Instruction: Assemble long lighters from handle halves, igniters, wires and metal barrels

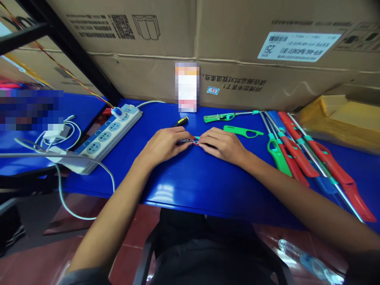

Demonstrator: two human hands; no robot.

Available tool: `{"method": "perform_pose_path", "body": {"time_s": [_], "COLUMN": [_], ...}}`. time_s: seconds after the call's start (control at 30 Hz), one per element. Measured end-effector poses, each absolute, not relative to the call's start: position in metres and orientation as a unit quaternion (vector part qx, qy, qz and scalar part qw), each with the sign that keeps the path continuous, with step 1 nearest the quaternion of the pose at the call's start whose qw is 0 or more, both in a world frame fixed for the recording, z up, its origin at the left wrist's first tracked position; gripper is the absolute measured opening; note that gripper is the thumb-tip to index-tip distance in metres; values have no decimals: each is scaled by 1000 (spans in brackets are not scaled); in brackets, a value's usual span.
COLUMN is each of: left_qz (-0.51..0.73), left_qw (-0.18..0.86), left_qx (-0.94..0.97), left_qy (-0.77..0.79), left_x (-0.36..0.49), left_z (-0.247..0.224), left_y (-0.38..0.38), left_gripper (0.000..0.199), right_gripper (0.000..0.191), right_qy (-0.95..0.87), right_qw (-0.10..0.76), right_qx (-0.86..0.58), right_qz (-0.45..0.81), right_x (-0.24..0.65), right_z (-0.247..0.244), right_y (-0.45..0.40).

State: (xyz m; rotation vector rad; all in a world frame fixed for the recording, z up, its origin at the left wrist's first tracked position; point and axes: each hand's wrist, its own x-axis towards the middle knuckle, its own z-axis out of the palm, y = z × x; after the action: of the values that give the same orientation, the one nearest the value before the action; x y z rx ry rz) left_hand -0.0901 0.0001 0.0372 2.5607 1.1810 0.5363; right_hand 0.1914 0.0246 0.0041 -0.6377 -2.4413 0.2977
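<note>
Small red-and-metal piece (195, 142), slender, its full outline masked by fingers: it lies between the left hand (164, 145) and right hand (223, 145), both pinching it at the fingertips, over the smooth, glossy blue counter (181, 178). Just beyond, a screwdriver handle (181, 122), black and yellow; a green plastic shell (236, 130) with a looped end; a green lighter half (214, 118) with a thin metal tube. Right, red lighters (299, 158), plastic-bodied. Behind, a cardboard box (148, 71) with a QR code (122, 27), inverted Chinese print and a white label (299, 46) reading "25".
</note>
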Motion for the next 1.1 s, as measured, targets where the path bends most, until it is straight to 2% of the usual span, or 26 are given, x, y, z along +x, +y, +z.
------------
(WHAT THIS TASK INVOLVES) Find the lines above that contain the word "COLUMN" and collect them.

(OUTPUT OF THE EXERCISE)
Available tool: `{"method": "perform_pose_path", "body": {"time_s": [_], "COLUMN": [_], ...}}`. time_s: seconds after the call's start (control at 30 Hz), one per element. Measured end-effector poses, each absolute, not relative to the call's start: position in metres and orientation as a unit quaternion (vector part qx, qy, qz and scalar part qw), each with the sign that keeps the path continuous, with step 1 nearest the quaternion of the pose at the call's start whose qw is 0 or more, both in a world frame fixed for the recording, z up, its origin at the left wrist's first tracked position; gripper is the absolute measured opening; note that gripper is the thumb-tip to index-tip distance in metres; values have no decimals: each is scaled by 1000 (spans in brackets are not scaled); in brackets, a value's usual span.
COLUMN is each of: left_qz (-0.51..0.73), left_qw (-0.18..0.86), left_qx (-0.94..0.97), left_qy (-0.77..0.79), left_x (-0.36..0.49), left_z (-0.247..0.224), left_y (-0.38..0.38), left_gripper (0.000..0.199), right_gripper (0.000..0.191), right_qy (-0.95..0.87), right_qw (-0.10..0.76), right_qx (-0.86..0.58), right_qz (-0.45..0.81), right_x (-0.24..0.65), right_z (-0.247..0.244), right_y (-0.45..0.40).

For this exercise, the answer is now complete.